Scooblog on Corporate Transparency - Part 2: The Costs of Commonly Perceived Fears

Before reading this I suggest reading Part 1 of the series.

Commonly Perceived Fears

People face a natural fear of increased openness.  Some simply aren't inclined to talk about what they are working on, some are scared that there isn't a good way to share the information, and others are scared off by the long arm of a legal team.  At Microsoft today it is really difficult to find out what you can and can't talk about publicly. What worked best was to simply tell everyone "Here are the 2-3 things you can't talk about. Everything else is fair game."  That's when I saw the floodgates of customers conversations start to open.  The point of this series isn't really to give advice, but rather to create a tool that can be used to help people decide whether they should be be transparent about something. Yesterday I talked about what comprises transparency. Today I'm going to talk about how to measure the fears I commonly hear.

Public Reputation

No one likes to fail and even less people enjoy failure in front of a large audience. Going with the assumption that fear of public humiliation is not a valid motivator then one should be careful when sharing information. Especially if it continually sheds an individual or team at your company in negative light without a possible upside.  Does your potential blog post leave customers with an overall negative image of an individual (score a 1) or does it reward teams and individuals that do well (score a 5)?  Use this indicator to measure the possible positive or negative effect of sharing information with customers.  It is important to do more good than harm over the long haul. This is not to suggest you should cover up your failures, but rather to make you ask "if everything we have to be transparency about damages our reputation are we really on a good path?" Ideally the positives will outweigh the negative scores here over the long haul or your product is doomed to failure anyway.

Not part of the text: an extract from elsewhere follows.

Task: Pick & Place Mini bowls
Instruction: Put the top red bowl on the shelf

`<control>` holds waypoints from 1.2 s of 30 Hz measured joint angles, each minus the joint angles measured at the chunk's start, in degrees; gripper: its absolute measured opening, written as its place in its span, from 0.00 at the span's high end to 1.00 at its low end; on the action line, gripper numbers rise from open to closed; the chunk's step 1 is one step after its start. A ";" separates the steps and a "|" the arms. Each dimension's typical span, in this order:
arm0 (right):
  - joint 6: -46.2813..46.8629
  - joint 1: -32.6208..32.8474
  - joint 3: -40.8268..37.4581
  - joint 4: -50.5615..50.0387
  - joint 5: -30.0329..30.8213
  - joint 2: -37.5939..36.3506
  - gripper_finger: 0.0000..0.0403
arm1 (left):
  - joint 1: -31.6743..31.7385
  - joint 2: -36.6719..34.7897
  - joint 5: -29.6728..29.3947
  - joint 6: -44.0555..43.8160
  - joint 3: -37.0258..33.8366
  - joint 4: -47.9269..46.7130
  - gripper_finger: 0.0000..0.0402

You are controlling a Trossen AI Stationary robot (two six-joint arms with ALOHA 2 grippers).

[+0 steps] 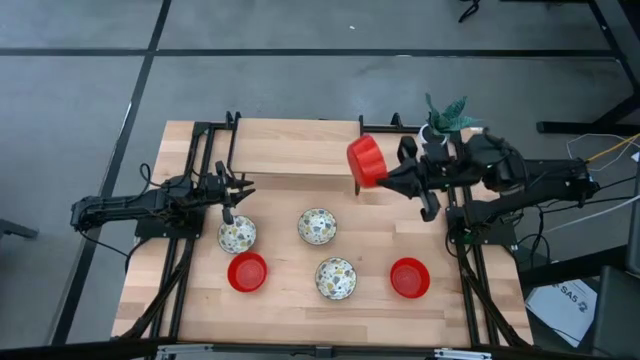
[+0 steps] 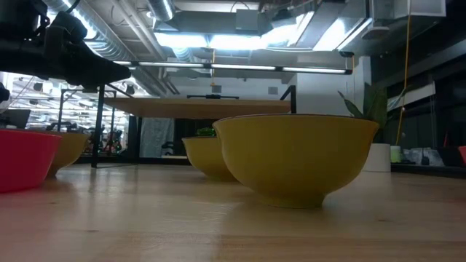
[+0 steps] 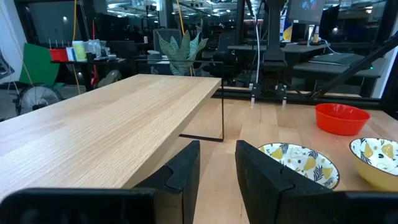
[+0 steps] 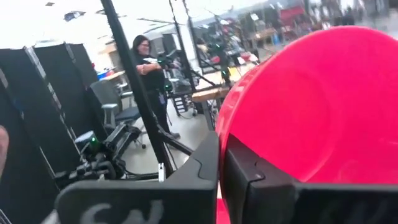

Privacy and Employee Safety

Are you violating the privacy and possibly the safety of individuals at your company?  Are you opening the doors for them to be endlessly spammed by sharing e-mail addresses when it is not necessary or without their permission? If your employees are a valuable resource then you want them to interact with customers safely without fear of being stalked.  Of course you take a risk whenever you open yourself up for public inspection, but have you taken steps to minimize these risks?  Have your employees received any training on community interaction? The triage video gives away some names, but it does not tell you exactly where these people live and work or how to contact them directly.  I'll leave the scoring up to you on this one. :-)

Loss of IP

Just encouraging your employees to talk regularly with customers puts your IP at risk.  The goal here is to measure the importance of the IP you are putting at risk by examining how big the risk is based on the timing of the conversation.  Is the information being shared already public knowledge? For the sake of keeping the high numbers positive then I would score low risk IP leakage to be a 5 and high risk (disclosure before discovery and patent application filing) a 1.  There really isn't much IP disclosure or loss of trade secrets in the MSBuild triage video. If, however, they were triaging bugs for a feature that was considered a groundbreaking discovery with no patents held and we had a groundbreaking bug analysis approach it might be a different story.  Pick your battles, not all patents are equally important.

Legal Liability

Imagine if during the triage video there had been a discussion about a known security risk and the decision was made to not fix the bug for whatever reason.  This bug then causes another company to lose a ton of money.  We've just provided some excellent evidence to be used against us.  You should ask yourself how much you are risking here.

Competitive Advantage

Could the information you are thinking about exposing come back to bite you? How much ammo are you giving your competition to use against you?  If you choose to release your performance data, and the numbers are negative, how could it be used against your released product?  Will the truth come out shortly after release anyway?  If so, are you better off saying something about it now? High risk gets a 1 and low risk scores a 5.

Part 2 Concludes

Have I missed any fears?  Now  we've reviewed the different aspects of transparency and common fears.  Tomorrow I'll show customer gains.  I'm tempted to throw in some gains for your company, but really, aren't customer gains really going to mean gains for you in the long run?